▶ _Exercise directions_: Of the lines below, copy those that hold the word "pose".

▶ _Available data_:
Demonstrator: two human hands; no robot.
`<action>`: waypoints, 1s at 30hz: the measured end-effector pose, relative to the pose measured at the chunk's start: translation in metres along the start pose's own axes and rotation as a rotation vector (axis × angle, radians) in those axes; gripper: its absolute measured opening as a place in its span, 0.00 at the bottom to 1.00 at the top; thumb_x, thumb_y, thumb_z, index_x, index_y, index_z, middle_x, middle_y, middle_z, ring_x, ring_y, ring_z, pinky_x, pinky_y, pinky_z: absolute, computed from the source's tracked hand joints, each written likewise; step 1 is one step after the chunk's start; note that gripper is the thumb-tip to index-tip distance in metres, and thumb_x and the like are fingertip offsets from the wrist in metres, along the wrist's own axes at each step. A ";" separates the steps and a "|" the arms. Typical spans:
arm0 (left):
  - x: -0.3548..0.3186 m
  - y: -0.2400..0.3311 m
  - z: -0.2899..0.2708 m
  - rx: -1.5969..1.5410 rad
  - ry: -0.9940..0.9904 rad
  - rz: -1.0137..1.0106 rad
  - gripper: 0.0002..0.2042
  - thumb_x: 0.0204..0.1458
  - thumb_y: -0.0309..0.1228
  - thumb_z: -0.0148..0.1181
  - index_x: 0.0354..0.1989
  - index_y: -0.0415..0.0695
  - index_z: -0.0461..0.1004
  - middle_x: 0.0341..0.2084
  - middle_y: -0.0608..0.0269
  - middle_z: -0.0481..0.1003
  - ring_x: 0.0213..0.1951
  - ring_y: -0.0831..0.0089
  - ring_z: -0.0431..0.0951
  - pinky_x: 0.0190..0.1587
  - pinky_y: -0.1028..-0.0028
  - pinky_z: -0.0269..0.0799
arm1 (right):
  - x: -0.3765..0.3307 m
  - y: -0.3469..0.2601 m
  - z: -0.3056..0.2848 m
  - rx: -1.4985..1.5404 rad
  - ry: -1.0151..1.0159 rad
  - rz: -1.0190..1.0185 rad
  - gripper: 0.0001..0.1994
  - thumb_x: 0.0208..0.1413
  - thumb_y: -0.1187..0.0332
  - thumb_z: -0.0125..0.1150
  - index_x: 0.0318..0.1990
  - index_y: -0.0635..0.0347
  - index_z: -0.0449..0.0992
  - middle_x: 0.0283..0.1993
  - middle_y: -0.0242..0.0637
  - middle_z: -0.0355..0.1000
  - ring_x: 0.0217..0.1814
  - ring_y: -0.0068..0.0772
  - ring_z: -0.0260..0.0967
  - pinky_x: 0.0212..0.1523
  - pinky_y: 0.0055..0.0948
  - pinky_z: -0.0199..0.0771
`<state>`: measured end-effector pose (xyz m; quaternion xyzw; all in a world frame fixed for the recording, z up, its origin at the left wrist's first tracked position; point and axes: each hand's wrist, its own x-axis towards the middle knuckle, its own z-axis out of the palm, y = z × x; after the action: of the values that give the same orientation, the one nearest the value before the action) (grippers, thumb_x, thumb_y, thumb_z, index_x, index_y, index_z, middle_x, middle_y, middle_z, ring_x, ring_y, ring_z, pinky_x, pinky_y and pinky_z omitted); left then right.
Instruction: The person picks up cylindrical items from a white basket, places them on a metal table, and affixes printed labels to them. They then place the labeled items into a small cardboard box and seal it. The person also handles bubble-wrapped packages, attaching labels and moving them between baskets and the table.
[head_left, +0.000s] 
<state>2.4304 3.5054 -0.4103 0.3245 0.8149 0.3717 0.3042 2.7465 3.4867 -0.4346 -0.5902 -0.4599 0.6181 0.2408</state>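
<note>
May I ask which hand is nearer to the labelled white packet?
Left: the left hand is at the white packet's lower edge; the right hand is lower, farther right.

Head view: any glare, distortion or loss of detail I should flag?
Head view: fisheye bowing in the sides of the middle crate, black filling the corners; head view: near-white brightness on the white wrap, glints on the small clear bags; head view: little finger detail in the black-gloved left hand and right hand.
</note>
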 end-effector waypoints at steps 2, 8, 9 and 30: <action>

▶ _Answer to the exercise_:
`<action>`: waypoints, 1s at 30hz: the measured end-effector pose, relative to the pose measured at the chunk's start: translation in metres along the start pose's own axes and rotation as a rotation vector (axis × angle, radians) in those axes; gripper: its absolute measured opening as a place in its span, 0.00 at the bottom to 1.00 at the top; thumb_x, thumb_y, thumb_z, index_x, index_y, index_z, middle_x, middle_y, middle_z, ring_x, ring_y, ring_z, pinky_x, pinky_y, pinky_z: absolute, computed from the source's tracked hand joints, each written likewise; step 1 is one step after the chunk's start; note that gripper is the thumb-tip to index-tip distance in metres, and thumb_x and the like are fingertip offsets from the wrist in metres, along the wrist's own axes at each step. A ";" separates the steps and a "|" the arms. Typical spans:
`<state>`: measured end-effector pose (xyz m; quaternion xyzw; all in a world frame fixed for the recording, z up, its origin at the left wrist's first tracked position; point and axes: each hand's wrist, its own x-axis towards the middle knuckle, its own z-axis out of the palm, y = z × x; after the action: of the values that give the same orientation, the one nearest the value before the action) (grippers, thumb_x, thumb_y, thumb_z, index_x, index_y, index_z, middle_x, middle_y, middle_z, ring_x, ring_y, ring_z, pinky_x, pinky_y and pinky_z omitted); left then right.

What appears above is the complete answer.